• **Your instructions**
Determine how many lines of this material contain "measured". Give only the number.

• **Supplied information**
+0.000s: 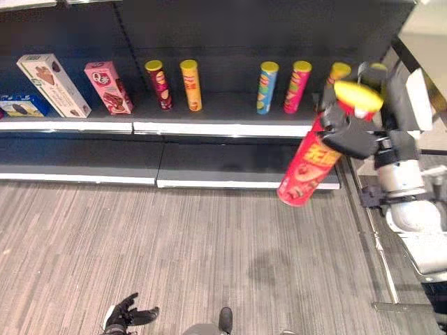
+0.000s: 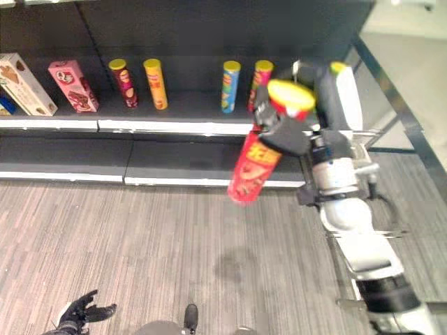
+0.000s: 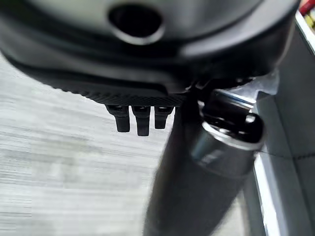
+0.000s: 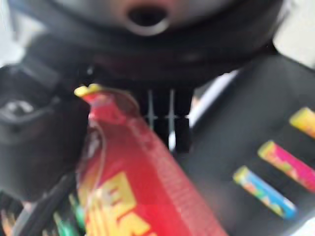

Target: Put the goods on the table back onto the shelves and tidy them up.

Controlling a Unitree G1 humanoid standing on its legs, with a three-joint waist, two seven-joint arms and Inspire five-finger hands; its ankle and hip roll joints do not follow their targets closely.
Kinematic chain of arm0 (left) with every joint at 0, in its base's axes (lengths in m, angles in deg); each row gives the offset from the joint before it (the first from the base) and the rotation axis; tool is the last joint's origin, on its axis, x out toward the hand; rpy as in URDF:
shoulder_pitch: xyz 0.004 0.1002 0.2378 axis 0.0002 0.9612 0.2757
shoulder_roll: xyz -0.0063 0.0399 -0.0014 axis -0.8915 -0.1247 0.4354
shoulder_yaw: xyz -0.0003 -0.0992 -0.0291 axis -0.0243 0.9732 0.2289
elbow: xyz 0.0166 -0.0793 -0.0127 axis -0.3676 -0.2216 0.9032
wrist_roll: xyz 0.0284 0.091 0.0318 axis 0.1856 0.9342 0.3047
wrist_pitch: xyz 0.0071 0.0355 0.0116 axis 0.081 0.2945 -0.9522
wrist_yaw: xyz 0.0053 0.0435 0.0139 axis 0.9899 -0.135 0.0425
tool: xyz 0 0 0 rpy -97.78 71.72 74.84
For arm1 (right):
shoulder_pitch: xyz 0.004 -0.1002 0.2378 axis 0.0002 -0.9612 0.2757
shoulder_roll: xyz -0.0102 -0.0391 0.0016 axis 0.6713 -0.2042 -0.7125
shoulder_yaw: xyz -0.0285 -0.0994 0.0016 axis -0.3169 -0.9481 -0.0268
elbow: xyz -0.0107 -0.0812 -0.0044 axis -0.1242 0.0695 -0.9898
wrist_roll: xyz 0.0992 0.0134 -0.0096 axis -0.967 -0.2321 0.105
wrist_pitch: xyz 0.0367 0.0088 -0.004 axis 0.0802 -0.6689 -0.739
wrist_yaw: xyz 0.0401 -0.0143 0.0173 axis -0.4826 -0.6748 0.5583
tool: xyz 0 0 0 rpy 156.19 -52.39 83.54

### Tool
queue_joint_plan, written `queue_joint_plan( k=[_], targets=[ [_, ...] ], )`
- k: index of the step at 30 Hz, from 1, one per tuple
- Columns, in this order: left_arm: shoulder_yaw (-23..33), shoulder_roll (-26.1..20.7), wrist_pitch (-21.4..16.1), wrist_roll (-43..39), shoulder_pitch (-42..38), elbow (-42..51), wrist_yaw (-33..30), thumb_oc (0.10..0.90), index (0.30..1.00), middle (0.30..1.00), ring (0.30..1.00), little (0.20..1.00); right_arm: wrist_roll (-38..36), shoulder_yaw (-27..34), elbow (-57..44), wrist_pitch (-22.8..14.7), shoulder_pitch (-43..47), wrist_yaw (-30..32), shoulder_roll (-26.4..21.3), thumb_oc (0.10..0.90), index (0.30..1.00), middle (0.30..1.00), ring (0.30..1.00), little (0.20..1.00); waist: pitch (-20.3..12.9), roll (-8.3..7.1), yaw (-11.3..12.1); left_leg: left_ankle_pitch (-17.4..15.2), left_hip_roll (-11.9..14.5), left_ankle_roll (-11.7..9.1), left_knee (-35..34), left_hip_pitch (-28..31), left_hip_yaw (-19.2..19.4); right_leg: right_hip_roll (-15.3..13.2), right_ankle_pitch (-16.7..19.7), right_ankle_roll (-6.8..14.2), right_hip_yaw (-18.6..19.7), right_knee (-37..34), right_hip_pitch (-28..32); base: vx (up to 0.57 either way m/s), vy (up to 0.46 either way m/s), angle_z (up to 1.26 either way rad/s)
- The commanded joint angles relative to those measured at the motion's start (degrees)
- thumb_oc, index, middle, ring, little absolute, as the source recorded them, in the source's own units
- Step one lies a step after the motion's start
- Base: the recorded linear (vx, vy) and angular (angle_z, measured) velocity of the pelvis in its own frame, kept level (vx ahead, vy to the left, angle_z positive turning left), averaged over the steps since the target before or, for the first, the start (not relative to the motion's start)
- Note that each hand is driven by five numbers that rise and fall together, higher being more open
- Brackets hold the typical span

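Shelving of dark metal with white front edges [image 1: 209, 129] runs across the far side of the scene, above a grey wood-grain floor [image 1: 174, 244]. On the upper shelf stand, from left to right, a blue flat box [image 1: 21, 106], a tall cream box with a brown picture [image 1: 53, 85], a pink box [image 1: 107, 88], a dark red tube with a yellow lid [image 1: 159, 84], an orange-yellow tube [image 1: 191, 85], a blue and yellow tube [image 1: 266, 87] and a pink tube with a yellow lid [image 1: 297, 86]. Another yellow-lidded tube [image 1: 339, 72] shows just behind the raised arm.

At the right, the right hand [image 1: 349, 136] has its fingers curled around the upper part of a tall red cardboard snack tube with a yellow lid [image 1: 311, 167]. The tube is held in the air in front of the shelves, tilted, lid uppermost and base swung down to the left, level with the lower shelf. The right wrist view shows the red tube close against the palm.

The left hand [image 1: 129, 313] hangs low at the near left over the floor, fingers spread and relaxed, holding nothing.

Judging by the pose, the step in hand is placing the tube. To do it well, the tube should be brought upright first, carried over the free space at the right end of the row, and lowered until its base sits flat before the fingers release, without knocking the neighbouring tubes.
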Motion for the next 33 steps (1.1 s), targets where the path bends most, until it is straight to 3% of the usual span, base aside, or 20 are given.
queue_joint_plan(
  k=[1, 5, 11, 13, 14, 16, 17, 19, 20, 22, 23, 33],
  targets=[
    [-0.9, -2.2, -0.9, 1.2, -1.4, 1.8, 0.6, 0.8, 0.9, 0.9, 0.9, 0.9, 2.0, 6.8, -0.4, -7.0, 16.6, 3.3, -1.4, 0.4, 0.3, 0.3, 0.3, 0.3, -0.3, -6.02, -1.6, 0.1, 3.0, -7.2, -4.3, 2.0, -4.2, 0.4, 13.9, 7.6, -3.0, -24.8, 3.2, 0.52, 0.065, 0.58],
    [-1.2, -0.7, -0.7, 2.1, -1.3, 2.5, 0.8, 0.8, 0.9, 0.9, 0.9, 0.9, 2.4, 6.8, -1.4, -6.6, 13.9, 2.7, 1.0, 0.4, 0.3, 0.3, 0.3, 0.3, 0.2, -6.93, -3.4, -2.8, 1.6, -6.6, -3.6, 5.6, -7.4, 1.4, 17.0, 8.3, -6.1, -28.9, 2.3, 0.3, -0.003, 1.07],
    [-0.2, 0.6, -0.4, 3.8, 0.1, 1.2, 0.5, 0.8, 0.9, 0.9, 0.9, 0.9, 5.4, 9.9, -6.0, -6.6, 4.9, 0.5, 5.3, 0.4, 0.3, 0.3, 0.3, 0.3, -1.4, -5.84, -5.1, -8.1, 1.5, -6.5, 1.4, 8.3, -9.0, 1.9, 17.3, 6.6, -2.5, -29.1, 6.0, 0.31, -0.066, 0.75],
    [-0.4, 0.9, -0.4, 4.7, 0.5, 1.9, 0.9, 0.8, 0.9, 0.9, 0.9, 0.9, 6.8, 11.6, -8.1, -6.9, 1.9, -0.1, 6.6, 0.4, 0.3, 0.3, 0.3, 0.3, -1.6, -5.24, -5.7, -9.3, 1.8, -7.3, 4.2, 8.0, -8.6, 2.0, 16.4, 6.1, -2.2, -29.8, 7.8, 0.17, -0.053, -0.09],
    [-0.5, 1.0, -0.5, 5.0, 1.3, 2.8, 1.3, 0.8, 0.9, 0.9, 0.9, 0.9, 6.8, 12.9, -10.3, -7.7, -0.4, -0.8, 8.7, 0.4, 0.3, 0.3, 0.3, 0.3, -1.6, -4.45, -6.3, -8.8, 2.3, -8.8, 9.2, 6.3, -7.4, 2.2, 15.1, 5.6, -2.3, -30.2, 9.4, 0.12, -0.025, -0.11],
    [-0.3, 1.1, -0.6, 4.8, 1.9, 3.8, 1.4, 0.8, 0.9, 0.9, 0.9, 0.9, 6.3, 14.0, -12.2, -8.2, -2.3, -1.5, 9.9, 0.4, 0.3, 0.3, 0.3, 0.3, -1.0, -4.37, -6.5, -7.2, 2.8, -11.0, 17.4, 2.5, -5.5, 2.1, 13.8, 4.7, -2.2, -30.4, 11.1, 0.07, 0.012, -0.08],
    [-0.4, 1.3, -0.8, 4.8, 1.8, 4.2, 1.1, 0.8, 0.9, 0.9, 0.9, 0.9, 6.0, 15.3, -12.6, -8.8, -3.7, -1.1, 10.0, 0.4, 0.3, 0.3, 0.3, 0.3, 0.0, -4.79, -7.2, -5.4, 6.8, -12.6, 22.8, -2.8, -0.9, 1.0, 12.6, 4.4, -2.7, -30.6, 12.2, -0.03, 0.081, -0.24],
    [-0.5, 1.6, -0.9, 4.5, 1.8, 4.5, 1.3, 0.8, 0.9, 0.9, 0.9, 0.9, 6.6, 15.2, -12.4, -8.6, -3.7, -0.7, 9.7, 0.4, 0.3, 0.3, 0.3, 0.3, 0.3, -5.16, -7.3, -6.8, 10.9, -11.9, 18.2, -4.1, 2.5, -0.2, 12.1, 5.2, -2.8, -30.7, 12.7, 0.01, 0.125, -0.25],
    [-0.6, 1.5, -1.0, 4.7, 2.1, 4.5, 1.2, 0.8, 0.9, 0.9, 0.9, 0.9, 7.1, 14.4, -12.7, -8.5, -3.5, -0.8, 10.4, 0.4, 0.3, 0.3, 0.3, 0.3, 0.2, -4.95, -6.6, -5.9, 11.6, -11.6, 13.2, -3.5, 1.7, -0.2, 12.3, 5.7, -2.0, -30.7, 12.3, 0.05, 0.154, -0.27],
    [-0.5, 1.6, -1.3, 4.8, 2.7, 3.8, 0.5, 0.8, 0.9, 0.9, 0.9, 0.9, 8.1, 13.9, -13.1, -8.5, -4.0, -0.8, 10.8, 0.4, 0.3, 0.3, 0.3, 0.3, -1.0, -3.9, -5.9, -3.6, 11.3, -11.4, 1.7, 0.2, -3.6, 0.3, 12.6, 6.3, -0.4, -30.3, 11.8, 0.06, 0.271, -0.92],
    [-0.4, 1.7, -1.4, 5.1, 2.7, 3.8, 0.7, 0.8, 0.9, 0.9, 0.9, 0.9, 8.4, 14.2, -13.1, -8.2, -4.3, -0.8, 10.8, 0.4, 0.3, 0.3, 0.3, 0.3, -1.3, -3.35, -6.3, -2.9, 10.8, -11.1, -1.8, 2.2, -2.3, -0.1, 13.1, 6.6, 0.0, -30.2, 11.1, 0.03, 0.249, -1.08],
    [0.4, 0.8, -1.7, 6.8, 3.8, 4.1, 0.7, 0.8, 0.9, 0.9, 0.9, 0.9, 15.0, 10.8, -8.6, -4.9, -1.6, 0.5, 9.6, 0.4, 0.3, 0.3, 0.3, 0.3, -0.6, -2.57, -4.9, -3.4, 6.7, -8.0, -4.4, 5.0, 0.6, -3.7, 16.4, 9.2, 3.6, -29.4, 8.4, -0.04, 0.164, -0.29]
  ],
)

• **Finished task**
2